Un film. La grande vadrouille. Je n’ai pas une énorme culture cinématographique, et j’aime bien aller au cinéma pour rire. La vie nous donne tellement de raisons de ne pas le faire…
Une star. C’est un monde qui ne m’intéresse pas trop, mais je dirais quand même Johnny. Même si je n’ai aucun disque de lui. Il a une gueule incroyable et il tient drôlement le coup!
Une musique. La Moldau, de Smetana. Ça me transporte.
Un objet de la vie moderne qu’il ne possède pas. Un ordinateur.
Sur sa table de nuit. Dersou Ouzala. Et aussi un autre livre, mais ça, c’est mon secret.
Son épitaphe souhaitée. Aucune, je ne veux pas de tombe.
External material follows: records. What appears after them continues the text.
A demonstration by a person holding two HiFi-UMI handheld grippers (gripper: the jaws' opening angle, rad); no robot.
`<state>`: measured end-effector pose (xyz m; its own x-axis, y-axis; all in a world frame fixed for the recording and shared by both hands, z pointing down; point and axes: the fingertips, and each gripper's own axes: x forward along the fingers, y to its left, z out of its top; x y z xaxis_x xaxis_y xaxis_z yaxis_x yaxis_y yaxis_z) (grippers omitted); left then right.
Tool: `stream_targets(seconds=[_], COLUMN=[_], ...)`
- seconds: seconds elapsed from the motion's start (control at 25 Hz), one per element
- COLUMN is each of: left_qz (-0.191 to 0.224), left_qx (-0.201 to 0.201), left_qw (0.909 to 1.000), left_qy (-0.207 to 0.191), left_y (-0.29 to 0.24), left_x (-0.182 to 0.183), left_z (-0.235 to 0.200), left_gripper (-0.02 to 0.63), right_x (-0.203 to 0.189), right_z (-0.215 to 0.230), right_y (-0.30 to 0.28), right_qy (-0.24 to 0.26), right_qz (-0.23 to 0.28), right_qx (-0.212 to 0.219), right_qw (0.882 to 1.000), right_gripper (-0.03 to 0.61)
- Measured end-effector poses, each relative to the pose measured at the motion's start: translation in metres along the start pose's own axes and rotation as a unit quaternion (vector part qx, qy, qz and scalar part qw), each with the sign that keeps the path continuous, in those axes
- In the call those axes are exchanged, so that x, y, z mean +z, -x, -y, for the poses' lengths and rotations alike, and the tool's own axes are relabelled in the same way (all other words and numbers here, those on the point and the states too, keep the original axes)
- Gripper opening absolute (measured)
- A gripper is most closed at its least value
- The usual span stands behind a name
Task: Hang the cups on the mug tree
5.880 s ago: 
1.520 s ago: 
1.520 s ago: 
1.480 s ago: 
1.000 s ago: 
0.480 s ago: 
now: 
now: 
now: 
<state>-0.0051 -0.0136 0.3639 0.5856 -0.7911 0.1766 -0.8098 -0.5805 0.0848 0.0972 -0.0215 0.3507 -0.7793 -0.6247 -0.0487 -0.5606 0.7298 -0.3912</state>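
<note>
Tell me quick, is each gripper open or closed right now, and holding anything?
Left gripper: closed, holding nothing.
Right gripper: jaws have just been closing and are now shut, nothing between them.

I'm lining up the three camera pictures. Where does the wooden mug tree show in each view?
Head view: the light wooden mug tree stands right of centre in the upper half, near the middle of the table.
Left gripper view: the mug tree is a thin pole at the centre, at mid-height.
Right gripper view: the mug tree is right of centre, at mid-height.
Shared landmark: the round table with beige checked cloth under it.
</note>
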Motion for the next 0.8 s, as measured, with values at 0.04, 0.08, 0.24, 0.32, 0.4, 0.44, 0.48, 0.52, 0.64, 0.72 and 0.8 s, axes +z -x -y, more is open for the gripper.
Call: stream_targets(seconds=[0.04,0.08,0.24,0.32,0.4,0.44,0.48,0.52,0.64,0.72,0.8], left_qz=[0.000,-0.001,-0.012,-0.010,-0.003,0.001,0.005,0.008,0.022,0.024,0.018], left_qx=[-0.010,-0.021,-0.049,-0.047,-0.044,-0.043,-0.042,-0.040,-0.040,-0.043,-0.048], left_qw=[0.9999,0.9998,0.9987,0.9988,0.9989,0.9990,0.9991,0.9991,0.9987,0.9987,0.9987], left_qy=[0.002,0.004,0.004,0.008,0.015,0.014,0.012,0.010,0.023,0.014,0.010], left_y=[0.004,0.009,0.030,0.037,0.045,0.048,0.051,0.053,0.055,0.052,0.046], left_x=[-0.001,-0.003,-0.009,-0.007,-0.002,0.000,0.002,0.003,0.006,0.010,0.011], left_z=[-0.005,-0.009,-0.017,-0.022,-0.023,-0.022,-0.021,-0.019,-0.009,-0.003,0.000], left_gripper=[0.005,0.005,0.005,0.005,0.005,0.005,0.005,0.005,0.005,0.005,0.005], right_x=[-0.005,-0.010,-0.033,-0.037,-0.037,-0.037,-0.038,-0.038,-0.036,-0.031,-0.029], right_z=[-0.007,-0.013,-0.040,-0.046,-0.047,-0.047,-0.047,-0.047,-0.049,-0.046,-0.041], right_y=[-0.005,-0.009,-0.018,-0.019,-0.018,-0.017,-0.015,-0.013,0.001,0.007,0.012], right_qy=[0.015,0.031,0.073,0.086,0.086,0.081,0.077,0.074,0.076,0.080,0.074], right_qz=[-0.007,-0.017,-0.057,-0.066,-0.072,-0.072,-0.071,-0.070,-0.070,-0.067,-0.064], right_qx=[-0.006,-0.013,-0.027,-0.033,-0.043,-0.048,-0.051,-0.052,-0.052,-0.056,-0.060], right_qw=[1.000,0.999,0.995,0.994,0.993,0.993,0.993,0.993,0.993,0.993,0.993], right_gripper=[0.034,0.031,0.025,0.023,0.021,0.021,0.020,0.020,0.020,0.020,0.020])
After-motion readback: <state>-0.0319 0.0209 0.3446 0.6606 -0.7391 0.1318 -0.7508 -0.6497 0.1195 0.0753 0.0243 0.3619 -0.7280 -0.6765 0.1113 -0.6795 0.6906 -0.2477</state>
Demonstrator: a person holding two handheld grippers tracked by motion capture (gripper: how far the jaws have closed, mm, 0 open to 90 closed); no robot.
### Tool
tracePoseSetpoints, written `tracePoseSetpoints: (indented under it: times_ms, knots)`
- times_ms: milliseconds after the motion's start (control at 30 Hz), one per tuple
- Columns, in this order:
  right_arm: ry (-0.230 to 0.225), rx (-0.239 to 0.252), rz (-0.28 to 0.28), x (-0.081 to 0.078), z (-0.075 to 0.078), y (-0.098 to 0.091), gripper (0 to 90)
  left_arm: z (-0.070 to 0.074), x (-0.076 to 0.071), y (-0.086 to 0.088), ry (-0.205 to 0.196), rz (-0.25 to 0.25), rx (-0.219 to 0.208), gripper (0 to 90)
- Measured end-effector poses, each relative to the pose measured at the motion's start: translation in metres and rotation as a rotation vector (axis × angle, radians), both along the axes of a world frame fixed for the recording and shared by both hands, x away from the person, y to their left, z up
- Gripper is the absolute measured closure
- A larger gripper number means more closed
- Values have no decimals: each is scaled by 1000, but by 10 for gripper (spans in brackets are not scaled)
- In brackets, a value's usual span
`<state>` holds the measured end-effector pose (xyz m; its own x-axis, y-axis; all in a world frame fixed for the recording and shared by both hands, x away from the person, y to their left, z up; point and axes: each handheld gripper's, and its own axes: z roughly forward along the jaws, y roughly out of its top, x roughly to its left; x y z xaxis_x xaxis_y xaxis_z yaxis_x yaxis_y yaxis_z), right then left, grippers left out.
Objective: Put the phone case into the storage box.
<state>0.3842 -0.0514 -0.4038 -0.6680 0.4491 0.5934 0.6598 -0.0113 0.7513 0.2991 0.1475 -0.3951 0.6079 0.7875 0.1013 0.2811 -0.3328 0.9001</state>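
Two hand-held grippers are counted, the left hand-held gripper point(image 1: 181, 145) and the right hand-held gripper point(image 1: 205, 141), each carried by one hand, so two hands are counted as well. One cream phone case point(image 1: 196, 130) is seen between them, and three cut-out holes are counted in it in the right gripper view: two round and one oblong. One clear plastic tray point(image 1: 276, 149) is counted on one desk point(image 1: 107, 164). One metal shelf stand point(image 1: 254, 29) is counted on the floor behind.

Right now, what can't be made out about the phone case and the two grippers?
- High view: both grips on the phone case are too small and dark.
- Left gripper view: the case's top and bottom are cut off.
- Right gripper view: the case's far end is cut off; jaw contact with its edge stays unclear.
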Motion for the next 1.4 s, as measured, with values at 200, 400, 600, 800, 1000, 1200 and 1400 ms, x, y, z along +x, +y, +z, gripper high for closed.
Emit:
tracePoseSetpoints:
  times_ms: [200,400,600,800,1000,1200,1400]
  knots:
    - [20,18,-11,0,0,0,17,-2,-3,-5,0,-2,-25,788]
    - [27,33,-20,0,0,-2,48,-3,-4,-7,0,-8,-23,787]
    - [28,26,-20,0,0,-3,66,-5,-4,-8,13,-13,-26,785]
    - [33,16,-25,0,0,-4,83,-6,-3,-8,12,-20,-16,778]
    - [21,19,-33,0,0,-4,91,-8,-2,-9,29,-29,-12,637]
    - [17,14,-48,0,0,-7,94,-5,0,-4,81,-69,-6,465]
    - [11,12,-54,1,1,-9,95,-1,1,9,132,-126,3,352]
J’aimerais bien être brûlé et que mes cendres soient dispersées sous un arbre, par exemple. Et surtout pas de fleurs, pas de tombe, rien du tout. J’aimerais mourir comme un vrai païen.
Son juron préféré. Merde alors! Et parfois, zut!…
Une expression à laquelle il est allergique. Il y a quelques années, les hommes politiques utilisaient le terme «pragmatisme» à tout va. Leur nouvelle découverte, c’est «cela étant dit».
La mort, pour lui. C’est arrivé à bien trop de monde pour que ce soit quelque chose de mauvais. Et puis, dans le fond, la mort est la seule véritable justice connue actuellement: personne n’y échappe, le puissant comme le misérable.
Sa saison préférée. L’hiver, à cause du silence retrouvé.

Mystère élucidé
Harold Mrazek

Dans notre édition de mardi, la silhouette qui se découpait devant une fenêtre était celle du basketteur Harold Mrazek. Installé à Bulle, il a retrouvé Fribourg Olympic après plusieurs années passées dans le championnat de France. Trente lecteurs nous ont fait parvenir la bonne réponse.